Exercise requirements: Could you write out the opening lines of the data, word for word, stopping after the line that contains "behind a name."?

Provided records:

○ ○ ○

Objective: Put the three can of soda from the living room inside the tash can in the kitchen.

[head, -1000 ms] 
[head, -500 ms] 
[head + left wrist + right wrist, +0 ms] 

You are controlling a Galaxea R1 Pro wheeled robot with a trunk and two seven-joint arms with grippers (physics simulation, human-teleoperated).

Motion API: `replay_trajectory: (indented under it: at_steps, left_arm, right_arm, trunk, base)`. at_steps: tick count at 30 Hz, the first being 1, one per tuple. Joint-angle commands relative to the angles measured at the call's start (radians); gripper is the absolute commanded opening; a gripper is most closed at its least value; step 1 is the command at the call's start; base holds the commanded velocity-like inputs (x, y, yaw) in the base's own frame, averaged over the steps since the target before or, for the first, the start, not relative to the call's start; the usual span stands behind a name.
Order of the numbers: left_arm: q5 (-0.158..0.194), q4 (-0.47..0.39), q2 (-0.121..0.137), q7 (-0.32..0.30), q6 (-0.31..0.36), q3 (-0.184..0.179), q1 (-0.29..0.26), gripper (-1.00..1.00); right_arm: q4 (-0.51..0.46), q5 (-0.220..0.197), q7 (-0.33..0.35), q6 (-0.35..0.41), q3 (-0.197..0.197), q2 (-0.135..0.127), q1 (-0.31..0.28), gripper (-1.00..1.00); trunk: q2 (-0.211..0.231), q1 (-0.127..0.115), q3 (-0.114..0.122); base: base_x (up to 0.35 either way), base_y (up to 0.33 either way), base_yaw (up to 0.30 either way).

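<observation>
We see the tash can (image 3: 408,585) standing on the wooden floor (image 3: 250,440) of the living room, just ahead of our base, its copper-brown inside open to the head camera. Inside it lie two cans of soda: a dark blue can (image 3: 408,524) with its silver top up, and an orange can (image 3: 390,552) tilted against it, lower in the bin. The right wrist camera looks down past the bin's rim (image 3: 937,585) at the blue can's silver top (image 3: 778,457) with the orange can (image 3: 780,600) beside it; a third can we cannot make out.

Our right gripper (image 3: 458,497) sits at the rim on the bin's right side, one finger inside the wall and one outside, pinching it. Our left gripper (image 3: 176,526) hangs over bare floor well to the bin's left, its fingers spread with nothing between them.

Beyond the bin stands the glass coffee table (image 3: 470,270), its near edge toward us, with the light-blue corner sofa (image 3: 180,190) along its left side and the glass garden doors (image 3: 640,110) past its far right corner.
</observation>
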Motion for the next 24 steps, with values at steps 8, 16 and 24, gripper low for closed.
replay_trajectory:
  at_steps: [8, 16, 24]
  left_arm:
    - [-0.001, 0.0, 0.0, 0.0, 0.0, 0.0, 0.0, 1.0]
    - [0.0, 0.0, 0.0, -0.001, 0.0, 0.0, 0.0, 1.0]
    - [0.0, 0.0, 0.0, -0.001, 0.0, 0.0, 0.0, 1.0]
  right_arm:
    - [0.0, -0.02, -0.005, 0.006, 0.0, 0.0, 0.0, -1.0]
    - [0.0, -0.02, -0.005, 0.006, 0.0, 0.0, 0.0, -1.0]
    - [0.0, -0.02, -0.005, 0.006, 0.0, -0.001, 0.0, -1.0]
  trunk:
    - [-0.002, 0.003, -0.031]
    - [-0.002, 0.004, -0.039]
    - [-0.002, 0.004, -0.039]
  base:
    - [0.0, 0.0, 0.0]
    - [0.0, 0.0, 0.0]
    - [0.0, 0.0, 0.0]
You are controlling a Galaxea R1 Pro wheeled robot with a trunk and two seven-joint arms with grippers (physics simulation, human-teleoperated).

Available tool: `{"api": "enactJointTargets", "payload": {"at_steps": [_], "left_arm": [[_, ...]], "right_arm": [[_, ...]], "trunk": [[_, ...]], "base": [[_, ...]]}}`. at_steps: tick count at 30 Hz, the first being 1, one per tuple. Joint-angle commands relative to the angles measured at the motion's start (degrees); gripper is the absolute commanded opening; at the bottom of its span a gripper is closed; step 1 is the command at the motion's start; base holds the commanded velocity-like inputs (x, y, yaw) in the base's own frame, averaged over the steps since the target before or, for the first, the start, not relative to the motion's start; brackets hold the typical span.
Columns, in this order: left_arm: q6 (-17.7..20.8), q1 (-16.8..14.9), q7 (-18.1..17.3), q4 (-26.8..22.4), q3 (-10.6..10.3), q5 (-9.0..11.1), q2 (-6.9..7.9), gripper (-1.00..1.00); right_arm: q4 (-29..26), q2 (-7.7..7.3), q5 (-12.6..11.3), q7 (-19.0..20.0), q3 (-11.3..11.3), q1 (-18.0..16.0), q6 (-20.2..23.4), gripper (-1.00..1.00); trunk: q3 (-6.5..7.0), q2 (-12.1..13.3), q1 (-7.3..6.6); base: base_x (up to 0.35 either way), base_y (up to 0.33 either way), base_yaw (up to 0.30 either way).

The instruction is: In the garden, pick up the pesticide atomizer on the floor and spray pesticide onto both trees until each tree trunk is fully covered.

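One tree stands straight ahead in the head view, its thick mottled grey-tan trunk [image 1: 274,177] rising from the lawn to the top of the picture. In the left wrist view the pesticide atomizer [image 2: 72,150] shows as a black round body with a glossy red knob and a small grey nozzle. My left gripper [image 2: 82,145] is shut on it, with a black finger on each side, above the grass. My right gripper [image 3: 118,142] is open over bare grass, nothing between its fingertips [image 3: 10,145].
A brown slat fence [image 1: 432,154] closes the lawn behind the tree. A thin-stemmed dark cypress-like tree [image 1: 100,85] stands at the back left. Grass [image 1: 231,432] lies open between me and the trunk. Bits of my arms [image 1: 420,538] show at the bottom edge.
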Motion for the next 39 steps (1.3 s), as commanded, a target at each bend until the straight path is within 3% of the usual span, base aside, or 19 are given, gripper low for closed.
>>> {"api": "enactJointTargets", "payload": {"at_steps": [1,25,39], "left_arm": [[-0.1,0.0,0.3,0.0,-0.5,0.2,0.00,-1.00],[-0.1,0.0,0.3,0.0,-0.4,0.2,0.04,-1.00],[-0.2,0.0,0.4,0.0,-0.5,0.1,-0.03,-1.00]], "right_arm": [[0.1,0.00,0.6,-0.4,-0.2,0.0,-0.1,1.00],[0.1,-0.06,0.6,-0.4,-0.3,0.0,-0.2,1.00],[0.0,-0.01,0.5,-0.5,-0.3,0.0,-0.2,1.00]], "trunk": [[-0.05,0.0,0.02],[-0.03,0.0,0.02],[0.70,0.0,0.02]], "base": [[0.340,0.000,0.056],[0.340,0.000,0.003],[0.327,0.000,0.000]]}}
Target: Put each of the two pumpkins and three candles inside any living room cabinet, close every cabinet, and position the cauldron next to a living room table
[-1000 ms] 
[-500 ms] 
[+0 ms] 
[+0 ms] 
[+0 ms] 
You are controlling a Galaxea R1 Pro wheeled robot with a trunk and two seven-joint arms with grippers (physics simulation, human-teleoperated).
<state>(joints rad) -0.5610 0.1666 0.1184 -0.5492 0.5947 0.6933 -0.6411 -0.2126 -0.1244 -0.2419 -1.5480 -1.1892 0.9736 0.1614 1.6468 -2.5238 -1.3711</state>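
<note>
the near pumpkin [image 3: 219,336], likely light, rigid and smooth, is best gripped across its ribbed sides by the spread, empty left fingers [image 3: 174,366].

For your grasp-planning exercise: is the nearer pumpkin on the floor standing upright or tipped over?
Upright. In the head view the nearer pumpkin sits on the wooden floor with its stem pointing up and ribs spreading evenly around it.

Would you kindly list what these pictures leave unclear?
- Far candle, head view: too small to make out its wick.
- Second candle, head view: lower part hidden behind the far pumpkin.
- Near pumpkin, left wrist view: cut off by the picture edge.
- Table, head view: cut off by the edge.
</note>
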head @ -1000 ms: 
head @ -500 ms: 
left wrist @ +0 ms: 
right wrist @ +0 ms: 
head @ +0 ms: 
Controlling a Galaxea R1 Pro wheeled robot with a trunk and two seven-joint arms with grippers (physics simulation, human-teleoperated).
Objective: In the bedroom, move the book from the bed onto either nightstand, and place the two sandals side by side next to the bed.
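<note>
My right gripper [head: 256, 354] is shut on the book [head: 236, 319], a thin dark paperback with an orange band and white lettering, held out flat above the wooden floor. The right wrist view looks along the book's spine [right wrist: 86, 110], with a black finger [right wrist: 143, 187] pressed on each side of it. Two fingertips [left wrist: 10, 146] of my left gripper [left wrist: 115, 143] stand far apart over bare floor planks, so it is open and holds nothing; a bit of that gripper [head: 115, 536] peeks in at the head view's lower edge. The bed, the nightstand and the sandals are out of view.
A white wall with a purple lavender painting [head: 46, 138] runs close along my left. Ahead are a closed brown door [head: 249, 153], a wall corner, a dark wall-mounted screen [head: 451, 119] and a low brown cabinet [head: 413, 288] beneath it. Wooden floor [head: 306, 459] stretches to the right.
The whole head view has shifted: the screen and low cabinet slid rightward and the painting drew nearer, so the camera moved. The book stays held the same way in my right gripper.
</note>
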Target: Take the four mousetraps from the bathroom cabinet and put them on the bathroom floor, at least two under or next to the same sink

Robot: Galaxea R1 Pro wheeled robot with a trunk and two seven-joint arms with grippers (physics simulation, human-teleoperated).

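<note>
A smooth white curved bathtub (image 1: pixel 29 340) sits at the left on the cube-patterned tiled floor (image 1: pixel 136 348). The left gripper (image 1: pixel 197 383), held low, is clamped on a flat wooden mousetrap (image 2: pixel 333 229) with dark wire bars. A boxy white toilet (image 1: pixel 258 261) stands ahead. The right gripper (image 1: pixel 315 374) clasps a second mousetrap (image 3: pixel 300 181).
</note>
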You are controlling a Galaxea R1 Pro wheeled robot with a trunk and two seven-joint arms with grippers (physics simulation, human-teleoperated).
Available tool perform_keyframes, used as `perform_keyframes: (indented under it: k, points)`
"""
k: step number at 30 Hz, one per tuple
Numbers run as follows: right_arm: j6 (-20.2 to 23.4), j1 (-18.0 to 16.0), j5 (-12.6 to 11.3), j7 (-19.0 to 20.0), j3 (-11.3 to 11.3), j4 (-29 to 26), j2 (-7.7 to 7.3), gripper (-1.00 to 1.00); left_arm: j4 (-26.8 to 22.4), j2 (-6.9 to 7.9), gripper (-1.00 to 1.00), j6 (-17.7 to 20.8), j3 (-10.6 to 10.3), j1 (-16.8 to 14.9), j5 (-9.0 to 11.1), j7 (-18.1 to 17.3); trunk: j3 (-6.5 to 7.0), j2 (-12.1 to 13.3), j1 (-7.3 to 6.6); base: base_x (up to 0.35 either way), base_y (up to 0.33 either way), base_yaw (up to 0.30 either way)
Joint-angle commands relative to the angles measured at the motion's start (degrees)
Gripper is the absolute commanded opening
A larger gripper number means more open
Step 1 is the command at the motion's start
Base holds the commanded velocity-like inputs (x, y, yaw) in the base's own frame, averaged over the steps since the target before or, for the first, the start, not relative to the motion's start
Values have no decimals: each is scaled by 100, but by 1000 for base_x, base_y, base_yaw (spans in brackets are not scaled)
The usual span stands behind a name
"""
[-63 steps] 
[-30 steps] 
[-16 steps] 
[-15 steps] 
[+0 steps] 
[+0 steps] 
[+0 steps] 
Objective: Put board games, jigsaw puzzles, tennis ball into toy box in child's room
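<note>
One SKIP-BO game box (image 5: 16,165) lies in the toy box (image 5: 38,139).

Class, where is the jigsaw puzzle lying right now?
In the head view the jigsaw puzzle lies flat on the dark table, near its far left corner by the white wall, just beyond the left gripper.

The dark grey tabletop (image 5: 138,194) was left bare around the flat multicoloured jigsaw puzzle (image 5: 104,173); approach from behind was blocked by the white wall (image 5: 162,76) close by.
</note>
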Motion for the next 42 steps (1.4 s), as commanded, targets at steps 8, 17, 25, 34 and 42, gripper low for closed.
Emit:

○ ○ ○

Response area:
Objective: Put the three can of soda from the living room inside the tash can in the kitchen.

[head, -1000 ms] 
[head, -500 ms] 
[head + left wrist + right wrist, +0 ms] 

You are controlling a Galaxea R1 Pro wheeled robot with a trunk and two seven-joint arms with grippers (physics simulation, human-teleoperated).

Motion API: `replay_trajectory: (indented under it: at_steps, left_arm, right_arm, trunk, base)`. at_steps: tick count at 30 Hz, the first being 1, one per tuple. Joint-angle commands relative to the angles measured at the call's start (radians); gripper is the absolute commanded opening; a gripper is most closed at its least value; step 1 is the command at the call's start; base holds the commanded velocity-like inputs (x, y, yaw) in the base's own frame, averaged over the steps since the target before or, for the first, the start, not relative to the call's start; the usual span stands behind a name.

This response is now finished.